• **ABOUT THIS TASK**
Reproduce the whole listing exactly.

⁂

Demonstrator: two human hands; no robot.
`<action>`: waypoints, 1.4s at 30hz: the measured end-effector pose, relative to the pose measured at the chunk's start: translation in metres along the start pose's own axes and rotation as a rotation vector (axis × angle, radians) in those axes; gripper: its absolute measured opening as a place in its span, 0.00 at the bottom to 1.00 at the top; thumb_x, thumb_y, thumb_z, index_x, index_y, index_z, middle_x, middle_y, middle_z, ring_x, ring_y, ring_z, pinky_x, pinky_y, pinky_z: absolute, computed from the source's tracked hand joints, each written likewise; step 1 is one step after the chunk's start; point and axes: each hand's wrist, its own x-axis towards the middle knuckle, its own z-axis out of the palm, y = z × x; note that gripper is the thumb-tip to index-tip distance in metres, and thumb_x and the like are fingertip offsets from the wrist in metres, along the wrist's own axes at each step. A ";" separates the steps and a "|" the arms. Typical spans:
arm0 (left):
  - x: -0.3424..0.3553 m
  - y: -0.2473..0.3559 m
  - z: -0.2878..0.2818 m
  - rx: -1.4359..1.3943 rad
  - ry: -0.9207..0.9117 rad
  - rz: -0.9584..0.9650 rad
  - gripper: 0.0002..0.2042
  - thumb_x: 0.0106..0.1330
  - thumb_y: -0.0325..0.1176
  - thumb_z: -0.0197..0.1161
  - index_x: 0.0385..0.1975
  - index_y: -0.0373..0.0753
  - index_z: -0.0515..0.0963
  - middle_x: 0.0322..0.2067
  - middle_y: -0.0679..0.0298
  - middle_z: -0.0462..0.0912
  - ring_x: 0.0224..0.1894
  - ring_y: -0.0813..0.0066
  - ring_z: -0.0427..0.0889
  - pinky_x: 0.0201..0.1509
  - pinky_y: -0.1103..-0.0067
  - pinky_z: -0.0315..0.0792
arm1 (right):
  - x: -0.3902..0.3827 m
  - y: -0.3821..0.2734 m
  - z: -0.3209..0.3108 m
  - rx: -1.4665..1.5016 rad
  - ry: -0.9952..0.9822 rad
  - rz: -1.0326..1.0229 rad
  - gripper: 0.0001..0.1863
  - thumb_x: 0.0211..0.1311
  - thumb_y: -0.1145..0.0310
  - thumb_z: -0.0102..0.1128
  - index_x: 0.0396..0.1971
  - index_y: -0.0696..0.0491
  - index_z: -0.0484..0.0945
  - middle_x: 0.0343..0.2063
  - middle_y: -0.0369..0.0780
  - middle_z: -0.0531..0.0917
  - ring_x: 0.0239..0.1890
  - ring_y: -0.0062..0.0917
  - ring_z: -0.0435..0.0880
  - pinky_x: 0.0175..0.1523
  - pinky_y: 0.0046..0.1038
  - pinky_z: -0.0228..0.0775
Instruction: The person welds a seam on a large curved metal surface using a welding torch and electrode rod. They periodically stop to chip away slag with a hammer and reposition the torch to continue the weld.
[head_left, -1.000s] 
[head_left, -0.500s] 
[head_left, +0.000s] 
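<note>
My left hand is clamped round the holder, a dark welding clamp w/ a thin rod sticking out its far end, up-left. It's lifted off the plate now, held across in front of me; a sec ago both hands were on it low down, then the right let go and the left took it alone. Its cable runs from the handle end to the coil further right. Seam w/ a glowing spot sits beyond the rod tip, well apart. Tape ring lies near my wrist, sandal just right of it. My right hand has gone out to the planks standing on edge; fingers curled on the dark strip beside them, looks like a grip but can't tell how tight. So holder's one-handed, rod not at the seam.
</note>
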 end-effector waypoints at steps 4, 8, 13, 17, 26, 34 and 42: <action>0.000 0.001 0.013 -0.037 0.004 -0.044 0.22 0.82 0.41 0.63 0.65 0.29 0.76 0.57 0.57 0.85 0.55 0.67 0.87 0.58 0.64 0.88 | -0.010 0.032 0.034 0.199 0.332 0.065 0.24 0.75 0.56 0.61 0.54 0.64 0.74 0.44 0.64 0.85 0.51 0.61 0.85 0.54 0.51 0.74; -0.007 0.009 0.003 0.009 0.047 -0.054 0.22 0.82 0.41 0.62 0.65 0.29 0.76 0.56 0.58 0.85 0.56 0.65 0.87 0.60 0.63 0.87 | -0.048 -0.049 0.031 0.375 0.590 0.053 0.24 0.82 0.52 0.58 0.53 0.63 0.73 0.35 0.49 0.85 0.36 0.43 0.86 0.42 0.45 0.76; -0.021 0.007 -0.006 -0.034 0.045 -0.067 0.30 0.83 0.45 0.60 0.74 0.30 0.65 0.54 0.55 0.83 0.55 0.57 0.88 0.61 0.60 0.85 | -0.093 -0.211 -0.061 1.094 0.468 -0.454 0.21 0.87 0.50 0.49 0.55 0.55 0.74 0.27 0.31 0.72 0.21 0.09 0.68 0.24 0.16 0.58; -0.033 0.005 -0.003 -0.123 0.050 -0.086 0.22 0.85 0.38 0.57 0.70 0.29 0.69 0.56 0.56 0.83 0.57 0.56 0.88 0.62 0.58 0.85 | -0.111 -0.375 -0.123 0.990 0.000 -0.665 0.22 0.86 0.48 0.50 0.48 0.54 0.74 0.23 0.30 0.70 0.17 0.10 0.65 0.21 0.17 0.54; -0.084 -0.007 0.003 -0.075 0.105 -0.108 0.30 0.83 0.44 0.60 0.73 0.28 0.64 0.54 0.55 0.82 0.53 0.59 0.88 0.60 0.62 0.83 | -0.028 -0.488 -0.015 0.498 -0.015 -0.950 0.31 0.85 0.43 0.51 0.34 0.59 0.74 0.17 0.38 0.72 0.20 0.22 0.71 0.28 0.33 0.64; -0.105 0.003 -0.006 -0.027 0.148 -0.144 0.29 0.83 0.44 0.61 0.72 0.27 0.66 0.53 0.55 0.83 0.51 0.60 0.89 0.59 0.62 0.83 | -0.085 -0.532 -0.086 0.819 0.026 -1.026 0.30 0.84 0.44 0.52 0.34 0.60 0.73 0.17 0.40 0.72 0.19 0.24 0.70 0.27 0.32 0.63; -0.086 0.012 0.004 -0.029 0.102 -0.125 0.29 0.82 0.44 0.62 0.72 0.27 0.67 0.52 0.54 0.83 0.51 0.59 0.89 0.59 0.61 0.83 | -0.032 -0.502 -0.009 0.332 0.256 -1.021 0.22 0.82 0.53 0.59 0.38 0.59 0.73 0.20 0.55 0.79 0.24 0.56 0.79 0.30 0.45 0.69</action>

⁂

• **PROBLEM SOLUTION**
Demonstrator: two human hands; no robot.
`<action>`: waypoints, 1.4s at 30hz: the measured end-effector pose, relative to the pose measured at the chunk's start: translation in metres along the start pose's own axes and rotation as a rotation vector (axis × angle, radians) in those axes; gripper: its absolute measured opening as a place in its span, 0.00 at the bottom to 1.00 at the top; thumb_x, thumb_y, thumb_z, index_x, index_y, index_z, middle_x, middle_y, middle_z, ring_x, ring_y, ring_z, pinky_x, pinky_y, pinky_z: absolute, computed from the source's tracked hand joints, each written likewise; step 1 is one step after the chunk's start; point and axes: each hand's wrist, its own x-axis towards the middle knuckle, its own z-axis out of the palm, y = z × x; note that gripper is the thumb-tip to index-tip distance in metres, and thumb_x and the like are fingertip offsets from the wrist in metres, along the wrist's own axes at each step. A ";" separates the steps and a "|" the arms. Typical spans:
arm0 (left):
  - x: -0.3424..0.3553 m
  - y: -0.2473..0.3559 m
  - z: -0.2878..0.2818 m
  - rx: -1.4359..1.3943 rad
  - ry: -0.9207..0.9117 rad
  - rz: -0.9584..0.9650 rad
  - gripper: 0.0002..0.2042
  - thumb_x: 0.0106..0.1330
  - thumb_y: -0.0325..0.1176
  - thumb_z: -0.0197..0.1161
  - index_x: 0.0385..0.1975
  - index_y: -0.0373..0.0753
  - index_z: -0.0515..0.0963
  - middle_x: 0.0322..0.2067
  - middle_y: -0.0679..0.0298
  - middle_z: -0.0462..0.0912
  - ring_x: 0.0224..0.1894
  - ring_y: -0.0813..0.0066
  - ring_z: -0.0427..0.0889
  - pinky_x: 0.0201..0.1509
  - pinky_y: -0.1103..-0.0067
  - pinky_z: -0.0315..0.0792
arm1 (right):
  - x: -0.3902..0.3827 m
  - y: -0.3821..0.2734 m
  - z: -0.3209..0.3108 m
  - rx: -1.4665..1.5016 rad
  - ry: -0.9952..0.9822 rad
  - rz: -1.0326..1.0229 rad
  - gripper: 0.0001..0.1863
  - thumb_x: 0.0211..0.1311
  - thumb_y: -0.1145..0.0310
  - thumb_z: -0.0102..0.1128
  - index_x: 0.0396..0.1971
  - index_y: -0.0696..0.0491
  - index_z: -0.0484..0.0945
  - middle_x: 0.0343..0.2063
  - middle_y: -0.0369..0.0780
  - middle_z: -0.0531..0.0917
  - ring_x: 0.0239..0.1890
  - ring_y: -0.0062..0.0917
  - ring_z: -0.0435..0.0880
  - pinky_x: 0.0175..0.1523
  - pinky_y: 0.0046..0.1038
  - pinky_z: -0.0228..0.0775
Instruction: The person welds a seam on a large curved metal surface using a welding torch and electrode rod. They periodically stop to chip away slag with a hammer and reposition the torch to continue the weld.
[head_left, -1.000s] 
[head_left, -0.500s] 
[head_left, +0.000s] 
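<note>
My left hand is clamped round the holder, a dark welding clamp w/ a thin rod sticking out its far end, up-left. It's lifted off the plate now, held across in front of me; a sec ago both hands were on it low down, then the right let go and the left took it alone. Its cable runs from the handle end to the coil further right. Seam w/ a glowing spot sits beyond the rod tip, well apart. Tape ring lies near my wrist, sandal just right of it. My right hand has gone out to the planks standing on edge; fingers curled on the dark strip beside them, looks like a grip but can't tell how tight. So holder's one-handed, rod not at the seam.
</note>
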 end-effector waypoints at steps 4, 8, 13, 17, 26, 34 and 42: <action>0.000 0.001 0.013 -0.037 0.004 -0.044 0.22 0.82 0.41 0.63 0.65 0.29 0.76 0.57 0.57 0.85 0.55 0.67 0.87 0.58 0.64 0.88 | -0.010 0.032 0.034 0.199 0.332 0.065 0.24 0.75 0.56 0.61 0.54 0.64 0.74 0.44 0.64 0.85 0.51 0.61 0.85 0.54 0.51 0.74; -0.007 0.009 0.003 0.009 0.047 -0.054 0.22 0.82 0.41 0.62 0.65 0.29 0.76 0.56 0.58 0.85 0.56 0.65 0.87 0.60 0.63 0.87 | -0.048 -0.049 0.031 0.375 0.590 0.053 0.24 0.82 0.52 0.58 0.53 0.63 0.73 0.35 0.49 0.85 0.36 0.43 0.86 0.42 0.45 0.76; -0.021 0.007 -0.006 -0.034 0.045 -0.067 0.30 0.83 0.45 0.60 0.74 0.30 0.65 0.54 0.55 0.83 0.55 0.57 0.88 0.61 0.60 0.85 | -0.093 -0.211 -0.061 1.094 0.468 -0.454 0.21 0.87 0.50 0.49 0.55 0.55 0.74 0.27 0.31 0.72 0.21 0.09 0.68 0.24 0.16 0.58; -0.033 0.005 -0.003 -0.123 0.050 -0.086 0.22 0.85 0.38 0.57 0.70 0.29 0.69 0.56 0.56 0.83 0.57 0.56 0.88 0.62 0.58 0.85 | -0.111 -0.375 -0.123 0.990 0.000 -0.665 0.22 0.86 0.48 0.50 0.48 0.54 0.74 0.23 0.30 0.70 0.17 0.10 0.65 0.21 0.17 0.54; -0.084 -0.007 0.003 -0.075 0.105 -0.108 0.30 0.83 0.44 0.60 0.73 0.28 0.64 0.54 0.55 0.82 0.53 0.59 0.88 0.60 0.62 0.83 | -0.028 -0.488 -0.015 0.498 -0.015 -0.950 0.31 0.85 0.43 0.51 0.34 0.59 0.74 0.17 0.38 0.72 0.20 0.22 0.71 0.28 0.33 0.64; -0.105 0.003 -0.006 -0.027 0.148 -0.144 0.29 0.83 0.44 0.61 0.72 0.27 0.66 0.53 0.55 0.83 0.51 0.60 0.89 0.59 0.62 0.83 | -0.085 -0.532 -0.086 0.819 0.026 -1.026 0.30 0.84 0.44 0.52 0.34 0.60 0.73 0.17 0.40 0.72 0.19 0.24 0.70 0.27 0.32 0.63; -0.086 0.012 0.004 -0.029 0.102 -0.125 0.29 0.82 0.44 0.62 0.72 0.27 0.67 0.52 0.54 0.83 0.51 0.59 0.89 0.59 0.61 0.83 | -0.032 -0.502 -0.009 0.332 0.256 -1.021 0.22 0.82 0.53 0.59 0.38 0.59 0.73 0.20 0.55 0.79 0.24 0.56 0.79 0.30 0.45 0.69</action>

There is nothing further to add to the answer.